L’avenir de l’équipement spécialisé dans les Ehpad privés
La question est donc posée : comment faire évoluer le secteur pour répondre à la prise en charge croissante des pathologies du grand âge ? Plusieurs experts proposent d’inciter financièrement les groupes comme Colisée, Domidom ou Les Jardins d’Arcadie à investir davantage dans les spécialités.
- Création de labels pour les innovations médico-sociales
- Soutien public aux projets atypiques ou mixtes
- Incitations à former plus de soignants spécialisés
Le débat reste vif : à la croisée du médico-social et du domaine privé, le secteur doit faire preuve de créativité, tout en garantissant une couverture idéale de l’ensemble du territoire pour ne laisser aucun senior en marge.
La satisfaction et le vécu des résidents : un regard humain sur les chiffres
Derrière les statistiques, la réalité quotidienne prime.
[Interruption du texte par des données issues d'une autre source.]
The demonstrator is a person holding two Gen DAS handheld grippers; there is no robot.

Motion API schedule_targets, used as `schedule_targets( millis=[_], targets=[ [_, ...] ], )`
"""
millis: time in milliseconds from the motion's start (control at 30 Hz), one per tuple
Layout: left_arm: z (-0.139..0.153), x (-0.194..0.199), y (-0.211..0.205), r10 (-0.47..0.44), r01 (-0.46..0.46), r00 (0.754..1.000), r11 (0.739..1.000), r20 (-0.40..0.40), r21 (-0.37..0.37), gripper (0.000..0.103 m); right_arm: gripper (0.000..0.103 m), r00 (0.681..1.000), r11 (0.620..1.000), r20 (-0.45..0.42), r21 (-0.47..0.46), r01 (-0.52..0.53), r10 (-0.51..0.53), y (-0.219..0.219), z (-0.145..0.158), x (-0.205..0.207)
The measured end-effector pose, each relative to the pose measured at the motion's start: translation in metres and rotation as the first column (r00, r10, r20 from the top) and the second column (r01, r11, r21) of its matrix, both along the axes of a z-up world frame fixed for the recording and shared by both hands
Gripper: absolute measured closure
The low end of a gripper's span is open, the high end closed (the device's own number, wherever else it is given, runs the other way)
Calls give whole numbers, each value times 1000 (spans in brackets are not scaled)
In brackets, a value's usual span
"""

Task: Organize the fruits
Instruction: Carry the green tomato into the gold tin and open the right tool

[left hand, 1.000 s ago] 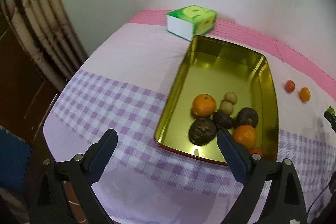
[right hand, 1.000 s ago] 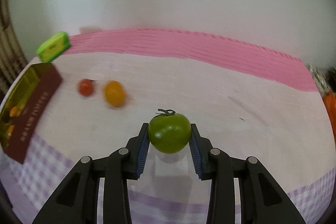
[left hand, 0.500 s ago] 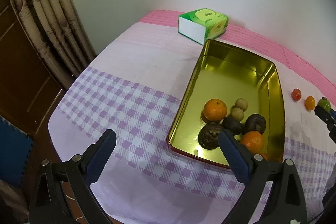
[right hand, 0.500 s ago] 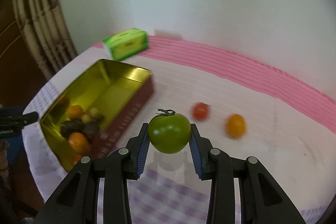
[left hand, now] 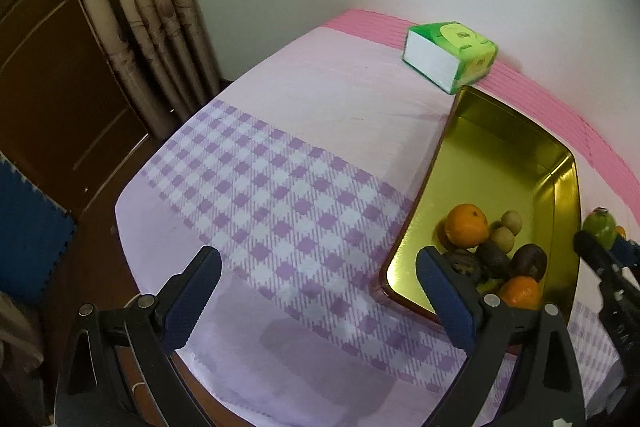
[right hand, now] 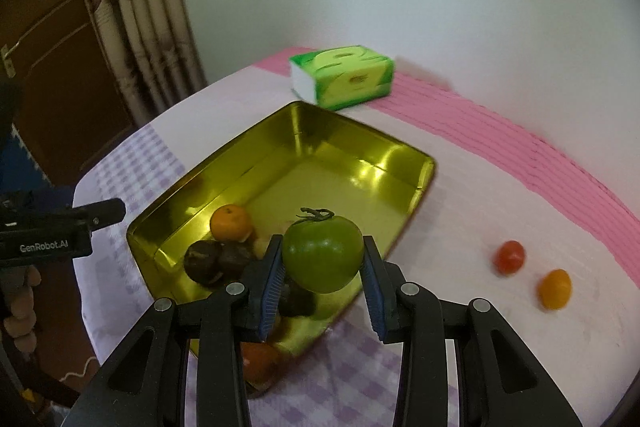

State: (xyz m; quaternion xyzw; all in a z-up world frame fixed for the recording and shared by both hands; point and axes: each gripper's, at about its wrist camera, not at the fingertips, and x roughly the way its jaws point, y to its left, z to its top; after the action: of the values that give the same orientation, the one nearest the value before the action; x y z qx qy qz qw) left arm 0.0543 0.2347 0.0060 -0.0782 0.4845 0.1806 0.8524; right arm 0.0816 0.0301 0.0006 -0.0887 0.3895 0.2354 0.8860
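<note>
Over the checked tablecloth (left hand: 280, 195) my right gripper (right hand: 323, 269) pinches the green tomato (right hand: 322, 253) above the gold tin (right hand: 360, 163) of fruit, while my left gripper (left hand: 318, 291) hangs spread wide beside it.

This is a room in a home. The table (left hand: 304, 131) wears a household cloth, purple-and-white check with a pink striped edge, and stands against a plain white wall. Patterned beige curtains (left hand: 148, 7) hang in the corner beside a dark wooden door (left hand: 52, 75). A green pack of tissues (right hand: 344, 75) sits on the table, and blue foam mats (left hand: 28, 231) cover part of the floor.
</note>
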Motion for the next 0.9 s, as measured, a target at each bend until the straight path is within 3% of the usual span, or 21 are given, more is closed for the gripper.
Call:
schedule_targets(
  millis=[567, 900],
  targets=[
    [-2, 0, -1, -2, 2, 1000, 1000, -2, -2, 6, 65, 998, 998, -52, -51, -32, 29, 25, -31, 10],
    [-1, 0, -2, -10, 10, 1000, 1000, -3, -1, 6, 64, 998, 999, -49, -44, -31, 29, 26, -31, 6]
  ],
)
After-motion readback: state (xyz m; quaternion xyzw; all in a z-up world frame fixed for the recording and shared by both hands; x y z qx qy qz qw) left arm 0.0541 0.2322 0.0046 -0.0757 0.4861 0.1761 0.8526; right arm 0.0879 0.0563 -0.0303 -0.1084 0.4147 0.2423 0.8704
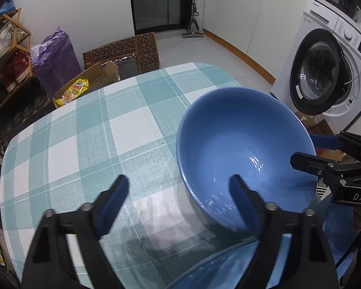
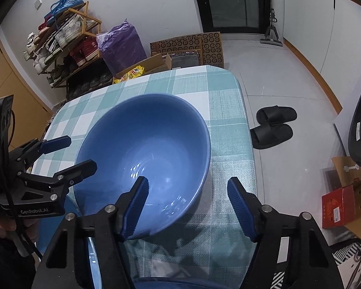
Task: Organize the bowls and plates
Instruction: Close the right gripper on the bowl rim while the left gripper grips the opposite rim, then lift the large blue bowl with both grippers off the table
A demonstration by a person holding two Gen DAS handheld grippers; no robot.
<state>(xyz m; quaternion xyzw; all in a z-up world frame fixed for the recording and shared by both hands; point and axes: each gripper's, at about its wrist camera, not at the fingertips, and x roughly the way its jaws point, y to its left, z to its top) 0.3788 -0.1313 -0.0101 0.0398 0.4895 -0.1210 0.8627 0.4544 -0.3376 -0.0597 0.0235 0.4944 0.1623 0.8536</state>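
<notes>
While the blue bowl sits on the checked tablecloth, its rim is straddled from opposite sides: left gripper and right gripper each part-open, one finger inside, pads not pressing. A two-handed lift is apparently being prepared.

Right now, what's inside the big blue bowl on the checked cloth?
The blue bowl looks empty: only glossy glare on its inner wall. A finger of each gripper, left gripper and right gripper, reaches over its rim and covers part of the inside near wall.
</notes>
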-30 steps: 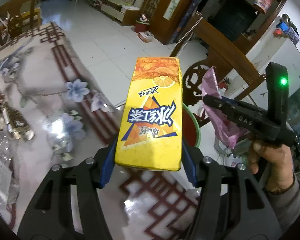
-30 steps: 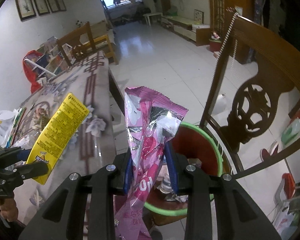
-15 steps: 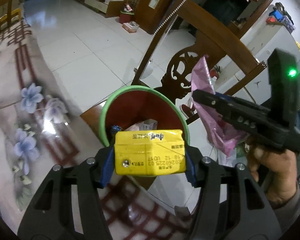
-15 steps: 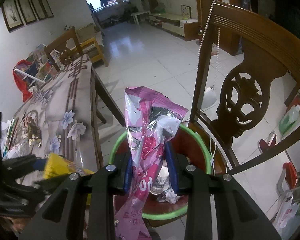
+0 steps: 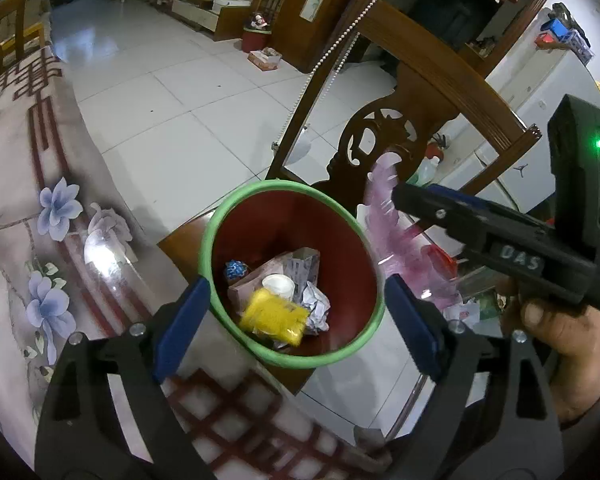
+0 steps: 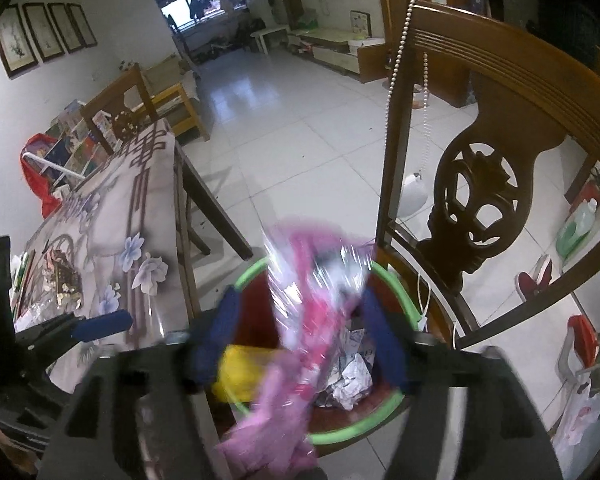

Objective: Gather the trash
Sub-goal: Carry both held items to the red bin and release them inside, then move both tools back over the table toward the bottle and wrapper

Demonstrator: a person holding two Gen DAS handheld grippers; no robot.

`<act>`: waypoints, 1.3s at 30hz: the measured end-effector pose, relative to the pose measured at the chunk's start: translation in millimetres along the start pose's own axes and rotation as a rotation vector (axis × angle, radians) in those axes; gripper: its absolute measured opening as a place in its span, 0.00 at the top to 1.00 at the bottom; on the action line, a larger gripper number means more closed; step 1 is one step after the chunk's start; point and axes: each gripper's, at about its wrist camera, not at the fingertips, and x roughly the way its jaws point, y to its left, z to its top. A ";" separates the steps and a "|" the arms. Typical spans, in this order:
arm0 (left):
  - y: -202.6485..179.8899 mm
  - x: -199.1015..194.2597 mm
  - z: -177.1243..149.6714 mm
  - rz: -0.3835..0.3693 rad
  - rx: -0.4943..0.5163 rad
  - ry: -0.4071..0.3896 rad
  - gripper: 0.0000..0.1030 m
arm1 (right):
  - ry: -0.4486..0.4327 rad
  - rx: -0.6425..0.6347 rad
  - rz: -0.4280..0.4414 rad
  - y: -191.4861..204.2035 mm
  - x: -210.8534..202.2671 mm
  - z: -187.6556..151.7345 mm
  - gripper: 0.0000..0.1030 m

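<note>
Two grippers are recorded over a red bin with a green rim (image 5: 216,216), which stands on a wooden chair seat just beside the table's near right edge. The left gripper (image 5: 296,312) is spread wide, nothing between its blue pads (image 5: 180,320). The yellow drink carton (image 5: 274,316) is seen inside the bin, resting on other refuse — a white cup (image 5: 278,285), crumpled paper (image 5: 316,306) and a blue scrap (image 5: 235,269). In the right wrist view the right gripper (image 6: 300,340) is likewise spread, its pads standing apart from the pink wrapper (image 6: 300,320); the wrapper is blurred between them, above the bin's opening, and contact with either pad cannot be confirmed. From the left wrist view the same wrapper is noted at the bin's right rim, beside the right gripper. A floral tablecloth (image 5: 28,184) covers the table on the left. A carved chair back (image 6: 480,200) rises on the far side of the bin, with a bead string (image 6: 396,64) hung over its top rail.
</note>
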 end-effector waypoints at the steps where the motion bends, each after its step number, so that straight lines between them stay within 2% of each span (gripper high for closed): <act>1: 0.2 -1.2 -1.4 0.007 0.003 0.000 0.13 | -0.003 0.000 -0.004 0.3 -0.7 0.3 0.24; 2: 0.7 -1.9 -2.0 0.010 0.005 -0.002 0.09 | -0.006 0.002 -0.005 0.1 -1.0 0.9 0.19; 4: 1.0 -5.0 -5.7 0.016 0.010 -0.009 0.08 | -0.010 0.006 -0.001 0.8 -1.6 1.6 0.14; 11: 6.0 -13.5 -16.0 0.035 -0.003 -0.007 0.05 | -0.015 -0.011 -0.002 6.9 -2.4 2.4 0.08; 19: 13.1 -36.6 -23.1 0.063 -0.016 -0.044 0.05 | -0.039 -0.029 -0.020 16.5 -8.0 3.6 0.07; 27: 27.3 -88.0 -41.7 0.113 -0.039 -0.133 0.05 | -0.042 -0.053 -0.011 34.4 -12.5 2.5 0.07; 32: 47.8 -122.8 -61.4 0.153 -0.068 -0.162 0.05 | -0.049 -0.095 0.001 58.2 -17.0 -0.4 0.07; 39: 91.0 -170.5 -94.0 0.226 -0.132 -0.201 0.05 | -0.047 -0.145 0.086 114.0 -16.5 -2.9 0.07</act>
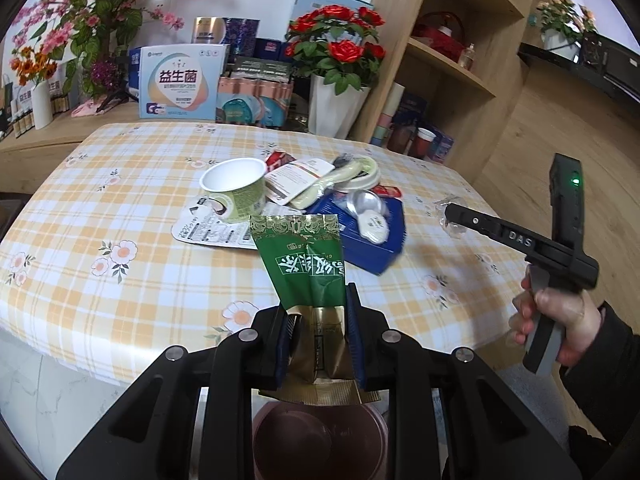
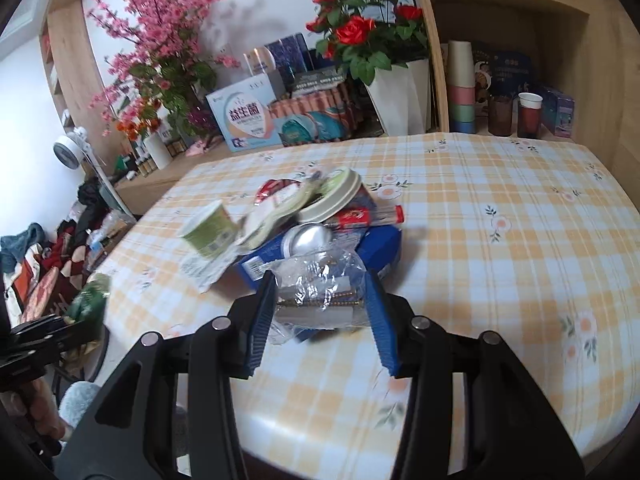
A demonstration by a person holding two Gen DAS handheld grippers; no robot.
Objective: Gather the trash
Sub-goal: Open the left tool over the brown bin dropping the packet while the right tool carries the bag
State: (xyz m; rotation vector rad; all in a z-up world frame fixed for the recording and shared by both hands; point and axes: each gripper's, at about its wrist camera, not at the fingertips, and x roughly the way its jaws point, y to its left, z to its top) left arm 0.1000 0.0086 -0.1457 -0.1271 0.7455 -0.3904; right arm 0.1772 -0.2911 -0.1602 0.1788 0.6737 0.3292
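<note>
Your left gripper (image 1: 318,312) is clamping a green pouch (image 1: 304,260), jaws pinched narrow on its gold end, holding it at the table's (image 1: 120,200) near edge above a brown bin (image 1: 320,436). Farther in, the trash pile is sitting mid-table: a cup (image 1: 236,188), a blue box (image 1: 372,240), wrappers. Your right gripper (image 2: 320,312) is closing about halfway around a clear bag (image 2: 316,296); through the blur, the pads seem to be pressing it.
</note>
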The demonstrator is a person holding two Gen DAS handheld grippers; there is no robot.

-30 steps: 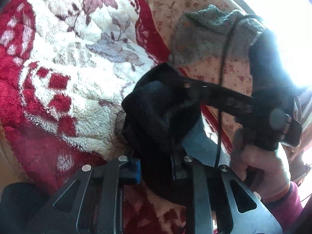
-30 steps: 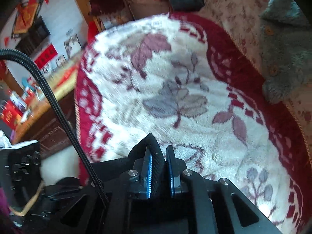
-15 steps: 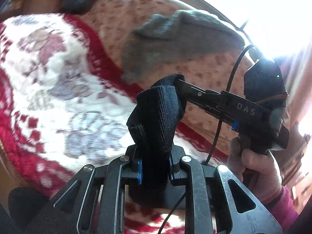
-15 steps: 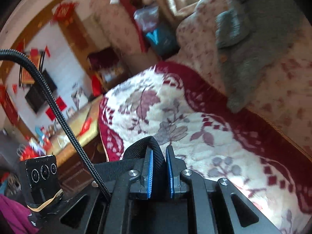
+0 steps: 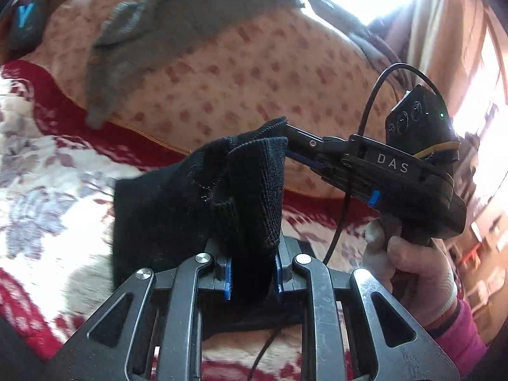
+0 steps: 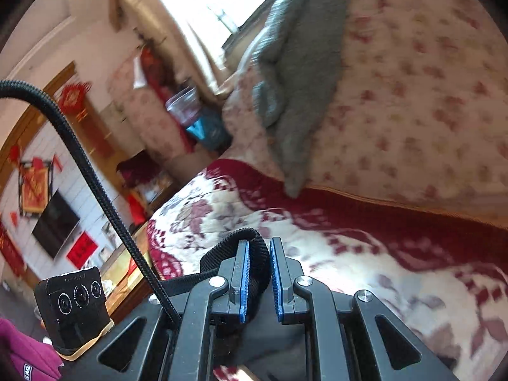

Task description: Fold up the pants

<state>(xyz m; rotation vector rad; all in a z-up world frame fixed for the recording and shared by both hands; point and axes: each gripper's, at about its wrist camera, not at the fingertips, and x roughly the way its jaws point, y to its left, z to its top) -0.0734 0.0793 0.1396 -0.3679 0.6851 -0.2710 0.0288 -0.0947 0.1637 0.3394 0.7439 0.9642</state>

De nombreux retours consignés dans les rapports d’associations, mais aussi lors d’animations culturelles ou d’expositions, mettent en lumière la diversité des situations vécues par les personnes âgées hébergées dans les Ehpad privés des grandes chaînes.
- Satisfaction souvent liée à l’engagement individuel de certains personnels
- Insatisfaction fréquente sur les temps d’attente et la charge de travail du personnel
- Besoin grandissant de proximité humaine et d’écoute individualisée
Par exemple, certains Ehpad DomusVi ou Korian développent des ateliers de parole ou des échanges intergénérationnels pour compenser les déficits d’encadrement. Les témoignages des familles évoquent cependant souvent la « solitude dans la foule » et la difficulté à rester maître de son quotidien. Le ressenti de dépendance et d’impuissance s’accentue quand le personnel est sursollicité ou peu renouvelé.
Malgré tout, des espaces de partage existent, à l’image des activités festives organisées par Villa Beausoleil ou Emera, où la mobilisation associative, la créativité locale et la bienveillance font la différence. Les retours d’expériences lors de grands événements, tels que les conscrits à l’Ehpad de Coublanc (en savoir plus), prouvent que la dimension humaine du soin reste essentielle, au-delà des indicateurs financiers.
- Ateliers culturels ou mémoriels mis en place par certains grands groupes
- Mobilisation de bénévoles pour rompre l’isolement
- Valorisation des souvenirs et de la parole des anciens via des expos ou des événements sportifs
On note aussi une tendance naissante : certains établissements pilotent des projets d’amélioration continue axés sur le retour direct des résidents, renforçant leur pouvoir de décision et leur estime d’eux-mêmes. Cette démarche, encore marginale, s’inscrit dans une volonté de repenser la gouvernance du secteur, à l’inverse de certains schémas purement économiques.
Du chiffre au vécu : la nécessité d’un accompagnement sur-mesure
Le défi reste immense, mais l’expérience montre que le soin ne se résume pas à la simple arithmétique du nombre d’employés ou au montant du tarif journalier. Pour bâtir l’avenir des Ehpad en France, il faudra dépasser les logiques de rentabilité pure et renouer avec la vocation première : prendre soin, dans toutes les dimensions humaines. Les conclusions de la Drees interpellent, offrant matière à réflexion et à action à tous les décideurs et familles concernés.